TASK GOAL = Look below for the line that contains "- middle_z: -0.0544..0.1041", then copy it and each following line exactly, through and including the line that contains "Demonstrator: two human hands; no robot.".

SUPPLIED ENTRIES =
<<<<
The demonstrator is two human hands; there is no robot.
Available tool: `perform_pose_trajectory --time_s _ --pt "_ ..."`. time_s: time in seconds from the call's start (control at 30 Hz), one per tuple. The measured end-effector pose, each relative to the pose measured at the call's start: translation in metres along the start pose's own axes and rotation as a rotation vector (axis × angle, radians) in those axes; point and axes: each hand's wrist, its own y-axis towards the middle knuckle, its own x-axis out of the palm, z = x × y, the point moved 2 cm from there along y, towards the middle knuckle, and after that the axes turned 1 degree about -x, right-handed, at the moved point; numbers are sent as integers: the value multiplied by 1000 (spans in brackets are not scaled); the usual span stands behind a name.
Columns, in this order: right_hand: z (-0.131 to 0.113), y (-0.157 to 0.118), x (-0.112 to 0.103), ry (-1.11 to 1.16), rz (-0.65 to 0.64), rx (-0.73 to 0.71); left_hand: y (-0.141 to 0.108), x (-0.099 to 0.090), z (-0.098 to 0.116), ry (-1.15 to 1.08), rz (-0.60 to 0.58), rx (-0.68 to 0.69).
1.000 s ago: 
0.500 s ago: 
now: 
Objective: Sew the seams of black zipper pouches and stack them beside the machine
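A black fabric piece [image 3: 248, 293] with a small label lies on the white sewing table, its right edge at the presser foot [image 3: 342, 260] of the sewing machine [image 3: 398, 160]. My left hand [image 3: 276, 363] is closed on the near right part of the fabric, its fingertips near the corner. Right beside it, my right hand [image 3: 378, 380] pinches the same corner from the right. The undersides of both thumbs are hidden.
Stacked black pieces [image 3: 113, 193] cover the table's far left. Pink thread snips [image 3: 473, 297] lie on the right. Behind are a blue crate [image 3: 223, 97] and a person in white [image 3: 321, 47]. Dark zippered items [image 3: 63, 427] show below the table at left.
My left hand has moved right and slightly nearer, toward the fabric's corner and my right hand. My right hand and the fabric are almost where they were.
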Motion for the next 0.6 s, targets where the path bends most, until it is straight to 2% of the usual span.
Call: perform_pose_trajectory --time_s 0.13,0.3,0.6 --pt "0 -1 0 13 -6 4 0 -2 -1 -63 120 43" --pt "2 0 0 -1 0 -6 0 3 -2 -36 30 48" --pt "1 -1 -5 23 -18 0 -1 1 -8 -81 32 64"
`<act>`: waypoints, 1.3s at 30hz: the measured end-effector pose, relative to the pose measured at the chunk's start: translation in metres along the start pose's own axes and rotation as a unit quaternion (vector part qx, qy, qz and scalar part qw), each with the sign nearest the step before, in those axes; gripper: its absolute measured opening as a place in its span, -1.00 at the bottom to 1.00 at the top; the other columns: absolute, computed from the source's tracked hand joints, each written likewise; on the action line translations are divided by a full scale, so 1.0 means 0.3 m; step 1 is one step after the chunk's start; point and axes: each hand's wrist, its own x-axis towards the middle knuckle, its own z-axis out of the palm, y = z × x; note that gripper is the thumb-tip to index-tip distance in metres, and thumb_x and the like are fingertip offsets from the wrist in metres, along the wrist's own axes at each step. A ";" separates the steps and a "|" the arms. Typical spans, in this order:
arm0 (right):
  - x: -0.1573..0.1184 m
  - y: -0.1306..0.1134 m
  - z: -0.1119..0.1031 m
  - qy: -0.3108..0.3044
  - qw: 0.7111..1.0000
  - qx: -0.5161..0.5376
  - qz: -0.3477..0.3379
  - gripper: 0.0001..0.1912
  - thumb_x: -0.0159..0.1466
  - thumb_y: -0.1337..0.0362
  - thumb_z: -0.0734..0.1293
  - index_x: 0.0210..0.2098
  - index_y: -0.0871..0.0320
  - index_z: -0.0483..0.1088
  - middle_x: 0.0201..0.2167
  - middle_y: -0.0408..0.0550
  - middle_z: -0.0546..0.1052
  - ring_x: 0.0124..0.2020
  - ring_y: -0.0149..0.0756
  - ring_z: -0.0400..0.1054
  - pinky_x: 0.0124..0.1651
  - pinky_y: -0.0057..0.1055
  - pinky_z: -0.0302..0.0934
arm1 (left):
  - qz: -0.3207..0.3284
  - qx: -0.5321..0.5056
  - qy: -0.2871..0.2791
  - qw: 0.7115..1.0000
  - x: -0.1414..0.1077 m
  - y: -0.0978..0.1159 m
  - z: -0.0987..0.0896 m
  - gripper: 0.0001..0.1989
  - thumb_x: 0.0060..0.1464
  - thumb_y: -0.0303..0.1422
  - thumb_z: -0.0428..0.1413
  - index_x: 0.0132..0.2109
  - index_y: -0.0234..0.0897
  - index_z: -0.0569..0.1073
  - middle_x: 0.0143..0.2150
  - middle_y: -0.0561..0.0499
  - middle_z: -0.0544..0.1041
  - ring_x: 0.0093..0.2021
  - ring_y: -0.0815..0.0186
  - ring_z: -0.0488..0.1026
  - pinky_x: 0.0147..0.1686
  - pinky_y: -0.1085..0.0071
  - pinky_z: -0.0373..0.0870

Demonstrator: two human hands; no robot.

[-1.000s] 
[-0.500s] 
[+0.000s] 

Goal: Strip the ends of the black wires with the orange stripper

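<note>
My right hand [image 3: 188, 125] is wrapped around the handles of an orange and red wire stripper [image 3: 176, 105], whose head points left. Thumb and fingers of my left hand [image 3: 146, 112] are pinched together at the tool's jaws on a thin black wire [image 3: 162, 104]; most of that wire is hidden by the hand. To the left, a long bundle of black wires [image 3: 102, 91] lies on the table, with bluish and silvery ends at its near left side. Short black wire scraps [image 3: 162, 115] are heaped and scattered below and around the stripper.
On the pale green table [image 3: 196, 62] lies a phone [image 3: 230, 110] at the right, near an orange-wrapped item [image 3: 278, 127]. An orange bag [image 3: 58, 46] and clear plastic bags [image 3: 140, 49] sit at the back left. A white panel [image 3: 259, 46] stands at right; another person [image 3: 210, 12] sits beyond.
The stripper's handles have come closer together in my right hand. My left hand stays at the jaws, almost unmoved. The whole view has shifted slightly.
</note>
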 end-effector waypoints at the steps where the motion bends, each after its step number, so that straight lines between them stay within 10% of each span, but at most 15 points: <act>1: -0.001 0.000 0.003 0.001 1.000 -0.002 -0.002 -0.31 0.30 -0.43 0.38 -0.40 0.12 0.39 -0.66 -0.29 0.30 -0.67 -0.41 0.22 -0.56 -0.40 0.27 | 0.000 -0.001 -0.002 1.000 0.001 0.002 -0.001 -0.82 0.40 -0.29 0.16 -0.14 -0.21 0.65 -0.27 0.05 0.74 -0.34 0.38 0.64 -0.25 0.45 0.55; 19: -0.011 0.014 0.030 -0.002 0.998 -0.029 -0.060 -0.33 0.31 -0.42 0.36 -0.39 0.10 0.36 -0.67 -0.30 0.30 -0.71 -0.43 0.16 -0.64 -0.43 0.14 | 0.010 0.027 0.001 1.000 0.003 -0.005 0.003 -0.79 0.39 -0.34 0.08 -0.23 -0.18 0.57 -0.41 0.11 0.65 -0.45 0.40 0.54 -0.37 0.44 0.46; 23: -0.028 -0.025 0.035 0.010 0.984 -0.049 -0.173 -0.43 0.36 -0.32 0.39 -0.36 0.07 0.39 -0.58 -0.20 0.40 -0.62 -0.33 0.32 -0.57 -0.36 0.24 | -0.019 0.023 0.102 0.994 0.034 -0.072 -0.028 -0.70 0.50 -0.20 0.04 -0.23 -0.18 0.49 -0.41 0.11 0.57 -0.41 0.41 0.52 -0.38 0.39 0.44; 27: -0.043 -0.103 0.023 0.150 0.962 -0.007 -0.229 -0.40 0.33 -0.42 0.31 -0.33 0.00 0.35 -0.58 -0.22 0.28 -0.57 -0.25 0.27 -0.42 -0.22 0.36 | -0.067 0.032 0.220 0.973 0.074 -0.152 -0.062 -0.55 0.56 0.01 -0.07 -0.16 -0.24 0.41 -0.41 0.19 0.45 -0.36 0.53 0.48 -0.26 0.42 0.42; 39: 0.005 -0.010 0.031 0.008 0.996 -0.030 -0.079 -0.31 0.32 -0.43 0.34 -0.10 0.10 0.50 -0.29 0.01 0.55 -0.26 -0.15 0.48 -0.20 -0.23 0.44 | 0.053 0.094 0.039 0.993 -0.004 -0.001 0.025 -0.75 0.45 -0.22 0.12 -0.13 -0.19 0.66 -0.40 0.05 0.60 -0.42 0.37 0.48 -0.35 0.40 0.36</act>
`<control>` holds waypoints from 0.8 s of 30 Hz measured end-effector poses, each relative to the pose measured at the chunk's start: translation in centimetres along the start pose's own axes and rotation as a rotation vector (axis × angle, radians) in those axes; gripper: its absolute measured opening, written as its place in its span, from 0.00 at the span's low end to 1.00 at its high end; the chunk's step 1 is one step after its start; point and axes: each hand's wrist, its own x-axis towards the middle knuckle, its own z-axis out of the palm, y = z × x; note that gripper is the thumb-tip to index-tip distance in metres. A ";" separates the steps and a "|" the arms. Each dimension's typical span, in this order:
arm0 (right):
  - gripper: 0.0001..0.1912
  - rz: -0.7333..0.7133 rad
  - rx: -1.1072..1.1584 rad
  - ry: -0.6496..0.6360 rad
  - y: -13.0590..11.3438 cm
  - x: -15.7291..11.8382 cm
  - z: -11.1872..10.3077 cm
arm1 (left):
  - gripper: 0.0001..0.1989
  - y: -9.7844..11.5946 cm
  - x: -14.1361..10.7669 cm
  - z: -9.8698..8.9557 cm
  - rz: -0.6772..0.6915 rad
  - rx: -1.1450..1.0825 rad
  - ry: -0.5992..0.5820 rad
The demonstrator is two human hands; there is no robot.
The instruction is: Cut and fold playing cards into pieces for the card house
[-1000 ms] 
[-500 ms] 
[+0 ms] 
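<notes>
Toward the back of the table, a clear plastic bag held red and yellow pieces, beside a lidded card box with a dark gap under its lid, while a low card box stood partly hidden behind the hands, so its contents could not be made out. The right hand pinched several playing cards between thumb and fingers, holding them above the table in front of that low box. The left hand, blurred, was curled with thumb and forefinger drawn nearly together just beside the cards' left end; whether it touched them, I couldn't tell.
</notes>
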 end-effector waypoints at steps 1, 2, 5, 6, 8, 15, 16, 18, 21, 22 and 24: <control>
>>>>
TASK RESULT =
  - middle_z: -0.0544..0.1041
  - ring_x: 0.0093..0.2021
  - ring_y: -0.0815..0.0186
  - ring_z: -0.0488..0.1026
  - pinky_x: 0.0147..0.1686
  - pinky_y: -0.1085..0.0071
  - pinky_z: -0.0373..0.0870

Demonstrator: two human hands; no robot.

The exercise is complete as it stands.